INSTRUCTIONS FOR THE TASK =
Restate, word for word, every line of the data.

- Opening Delimiter -

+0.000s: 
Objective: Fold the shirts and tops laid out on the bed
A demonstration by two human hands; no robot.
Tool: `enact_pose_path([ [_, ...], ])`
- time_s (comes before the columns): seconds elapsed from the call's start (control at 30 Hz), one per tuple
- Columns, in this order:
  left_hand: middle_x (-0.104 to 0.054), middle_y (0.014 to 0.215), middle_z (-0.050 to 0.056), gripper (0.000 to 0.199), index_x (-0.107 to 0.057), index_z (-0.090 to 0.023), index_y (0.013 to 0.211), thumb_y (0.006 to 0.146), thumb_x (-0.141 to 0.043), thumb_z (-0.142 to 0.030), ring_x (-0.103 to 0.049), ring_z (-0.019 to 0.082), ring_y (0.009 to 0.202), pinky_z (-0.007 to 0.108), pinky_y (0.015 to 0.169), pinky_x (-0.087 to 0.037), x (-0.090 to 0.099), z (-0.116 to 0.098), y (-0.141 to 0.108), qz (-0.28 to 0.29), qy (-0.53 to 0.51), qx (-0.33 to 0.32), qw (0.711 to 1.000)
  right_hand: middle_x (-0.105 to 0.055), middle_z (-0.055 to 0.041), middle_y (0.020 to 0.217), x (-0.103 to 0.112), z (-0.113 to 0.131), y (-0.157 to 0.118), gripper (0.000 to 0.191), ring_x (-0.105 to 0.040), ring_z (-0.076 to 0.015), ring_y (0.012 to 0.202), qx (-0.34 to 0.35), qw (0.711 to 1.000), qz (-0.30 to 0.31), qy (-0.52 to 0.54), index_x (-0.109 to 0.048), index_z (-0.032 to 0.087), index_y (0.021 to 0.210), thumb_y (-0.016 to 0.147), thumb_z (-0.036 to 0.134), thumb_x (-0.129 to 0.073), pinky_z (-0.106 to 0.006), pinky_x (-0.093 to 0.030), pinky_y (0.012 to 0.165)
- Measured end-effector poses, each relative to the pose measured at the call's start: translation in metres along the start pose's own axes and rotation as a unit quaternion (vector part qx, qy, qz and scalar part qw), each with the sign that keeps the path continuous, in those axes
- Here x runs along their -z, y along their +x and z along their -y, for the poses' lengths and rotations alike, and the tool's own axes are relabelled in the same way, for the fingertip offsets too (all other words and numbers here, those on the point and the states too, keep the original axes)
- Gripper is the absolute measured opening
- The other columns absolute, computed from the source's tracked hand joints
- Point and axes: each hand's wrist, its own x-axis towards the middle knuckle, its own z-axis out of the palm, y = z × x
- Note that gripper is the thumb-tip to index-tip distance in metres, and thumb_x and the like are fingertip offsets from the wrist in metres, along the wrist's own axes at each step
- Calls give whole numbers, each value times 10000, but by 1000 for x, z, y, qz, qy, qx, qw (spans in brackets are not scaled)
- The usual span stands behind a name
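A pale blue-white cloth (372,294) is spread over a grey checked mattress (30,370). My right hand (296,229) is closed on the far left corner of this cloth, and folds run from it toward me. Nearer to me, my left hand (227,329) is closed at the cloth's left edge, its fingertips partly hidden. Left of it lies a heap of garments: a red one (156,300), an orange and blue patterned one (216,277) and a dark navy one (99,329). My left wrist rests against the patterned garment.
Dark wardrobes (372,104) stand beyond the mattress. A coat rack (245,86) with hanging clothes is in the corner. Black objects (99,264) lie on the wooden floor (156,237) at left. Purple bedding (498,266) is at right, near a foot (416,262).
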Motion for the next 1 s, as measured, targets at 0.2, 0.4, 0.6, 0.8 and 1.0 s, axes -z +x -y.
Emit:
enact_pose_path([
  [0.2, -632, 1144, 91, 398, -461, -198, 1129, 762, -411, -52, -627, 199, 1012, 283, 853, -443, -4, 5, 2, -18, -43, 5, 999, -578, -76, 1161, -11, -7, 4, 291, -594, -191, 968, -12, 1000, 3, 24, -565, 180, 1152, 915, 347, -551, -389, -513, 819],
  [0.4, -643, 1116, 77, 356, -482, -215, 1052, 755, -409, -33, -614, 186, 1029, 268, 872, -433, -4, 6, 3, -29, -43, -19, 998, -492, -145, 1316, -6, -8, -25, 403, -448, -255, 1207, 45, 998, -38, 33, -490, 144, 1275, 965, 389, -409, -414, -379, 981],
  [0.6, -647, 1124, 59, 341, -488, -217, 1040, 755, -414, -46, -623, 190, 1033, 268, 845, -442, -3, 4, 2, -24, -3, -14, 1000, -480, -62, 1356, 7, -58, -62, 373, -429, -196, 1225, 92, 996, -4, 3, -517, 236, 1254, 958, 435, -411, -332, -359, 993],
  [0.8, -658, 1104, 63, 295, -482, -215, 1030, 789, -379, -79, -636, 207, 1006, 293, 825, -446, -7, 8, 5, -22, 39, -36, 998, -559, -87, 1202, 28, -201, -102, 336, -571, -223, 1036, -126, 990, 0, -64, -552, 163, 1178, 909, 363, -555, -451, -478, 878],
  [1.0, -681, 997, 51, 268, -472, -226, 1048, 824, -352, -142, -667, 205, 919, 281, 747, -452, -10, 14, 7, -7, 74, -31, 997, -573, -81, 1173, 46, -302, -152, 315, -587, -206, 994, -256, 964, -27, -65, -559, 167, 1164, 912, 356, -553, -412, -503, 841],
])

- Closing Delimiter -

SOLUTION TO THIS EXERCISE =
+0.000s: 
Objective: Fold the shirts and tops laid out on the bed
A demonstration by two human hands; no robot.
Tool: `enact_pose_path([ [_, ...], ])`
- time_s (comes before the columns): seconds elapsed from the call's start (control at 30 Hz), one per tuple
- Columns, in this order:
  left_hand: middle_x (-0.104 to 0.054), middle_y (0.014 to 0.215), middle_z (-0.050 to 0.056), gripper (0.000 to 0.199), index_x (-0.107 to 0.057), index_z (-0.090 to 0.023), index_y (0.013 to 0.211), thumb_y (0.006 to 0.146), thumb_x (-0.141 to 0.043), thumb_z (-0.142 to 0.030), ring_x (-0.103 to 0.049), ring_z (-0.019 to 0.082), ring_y (0.009 to 0.202), pinky_z (-0.007 to 0.108), pinky_y (0.015 to 0.169), pinky_x (-0.087 to 0.037), x (-0.090 to 0.099), z (-0.116 to 0.098), y (-0.141 to 0.108), qz (-0.28 to 0.29), qy (-0.53 to 0.51), qx (-0.33 to 0.32), qw (0.711 to 1.000)
  right_hand: middle_x (-0.105 to 0.055), middle_z (-0.055 to 0.041), middle_y (0.020 to 0.217), x (-0.103 to 0.112), z (-0.113 to 0.131), y (-0.157 to 0.118), gripper (0.000 to 0.191), ring_x (-0.105 to 0.040), ring_z (-0.076 to 0.015), ring_y (0.012 to 0.202), qx (-0.34 to 0.35), qw (0.711 to 1.000), qz (-0.30 to 0.31), qy (-0.52 to 0.54), index_x (-0.109 to 0.048), index_z (-0.032 to 0.087), index_y (0.021 to 0.210), thumb_y (-0.016 to 0.147), thumb_z (-0.036 to 0.134), thumb_x (-0.129 to 0.073), pinky_z (-0.106 to 0.006), pinky_x (-0.093 to 0.030), pinky_y (0.012 to 0.165)
- Measured end-effector poses, each relative to the pose measured at the call's start: translation in metres along the start pose's own axes and rotation as a unit quaternion (vector part qx, qy, qz and scalar part qw), each with the sign that keeps the path continuous, in those axes
- Here x runs along their -z, y along their +x and z along their -y, for the poses' lengths and rotations alike, and the tool's own axes are relabelled in the same way, for the fingertip offsets too (all other words and numbers here, those on the point and the states too, keep the original axes)
- Gripper is the absolute measured opening
- The other columns absolute, computed from the source's tracked hand joints
- Point and axes: each hand's wrist, its own x-axis towards the middle knuckle, its own z-axis out of the palm, y = z × x
- Note that gripper is the thumb-tip to index-tip distance in metres, and thumb_x and the like are fingertip offsets from the wrist in metres, along the wrist's own axes at each step
- Calls give whole numbers, each value times 10000, but by 1000 for x, z, y, qz, qy, qx, qw (spans in brackets are not scaled)
- The usual span stands behind a name
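A pale blue-white cloth (372,294) is spread over a grey checked mattress (30,370). My right hand (296,229) is closed on the far left corner of this cloth, and folds run from it toward me. Nearer to me, my left hand (227,329) is closed at the cloth's left edge, its fingertips partly hidden. Left of it lies a heap of garments: a red one (156,300), an orange and blue patterned one (216,277) and a dark navy one (99,329). My left wrist rests against the patterned garment.
Dark wardrobes (372,104) stand beyond the mattress. A coat rack (245,86) with hanging clothes is in the corner. Black objects (99,264) lie on the wooden floor (156,237) at left. Purple bedding (498,266) is at right, near a foot (416,262).
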Motion for the next 1 s, as measured, targets at 0.2, 0.4, 0.6, 0.8 and 1.0 s, axes -z +x -y.
Emit:
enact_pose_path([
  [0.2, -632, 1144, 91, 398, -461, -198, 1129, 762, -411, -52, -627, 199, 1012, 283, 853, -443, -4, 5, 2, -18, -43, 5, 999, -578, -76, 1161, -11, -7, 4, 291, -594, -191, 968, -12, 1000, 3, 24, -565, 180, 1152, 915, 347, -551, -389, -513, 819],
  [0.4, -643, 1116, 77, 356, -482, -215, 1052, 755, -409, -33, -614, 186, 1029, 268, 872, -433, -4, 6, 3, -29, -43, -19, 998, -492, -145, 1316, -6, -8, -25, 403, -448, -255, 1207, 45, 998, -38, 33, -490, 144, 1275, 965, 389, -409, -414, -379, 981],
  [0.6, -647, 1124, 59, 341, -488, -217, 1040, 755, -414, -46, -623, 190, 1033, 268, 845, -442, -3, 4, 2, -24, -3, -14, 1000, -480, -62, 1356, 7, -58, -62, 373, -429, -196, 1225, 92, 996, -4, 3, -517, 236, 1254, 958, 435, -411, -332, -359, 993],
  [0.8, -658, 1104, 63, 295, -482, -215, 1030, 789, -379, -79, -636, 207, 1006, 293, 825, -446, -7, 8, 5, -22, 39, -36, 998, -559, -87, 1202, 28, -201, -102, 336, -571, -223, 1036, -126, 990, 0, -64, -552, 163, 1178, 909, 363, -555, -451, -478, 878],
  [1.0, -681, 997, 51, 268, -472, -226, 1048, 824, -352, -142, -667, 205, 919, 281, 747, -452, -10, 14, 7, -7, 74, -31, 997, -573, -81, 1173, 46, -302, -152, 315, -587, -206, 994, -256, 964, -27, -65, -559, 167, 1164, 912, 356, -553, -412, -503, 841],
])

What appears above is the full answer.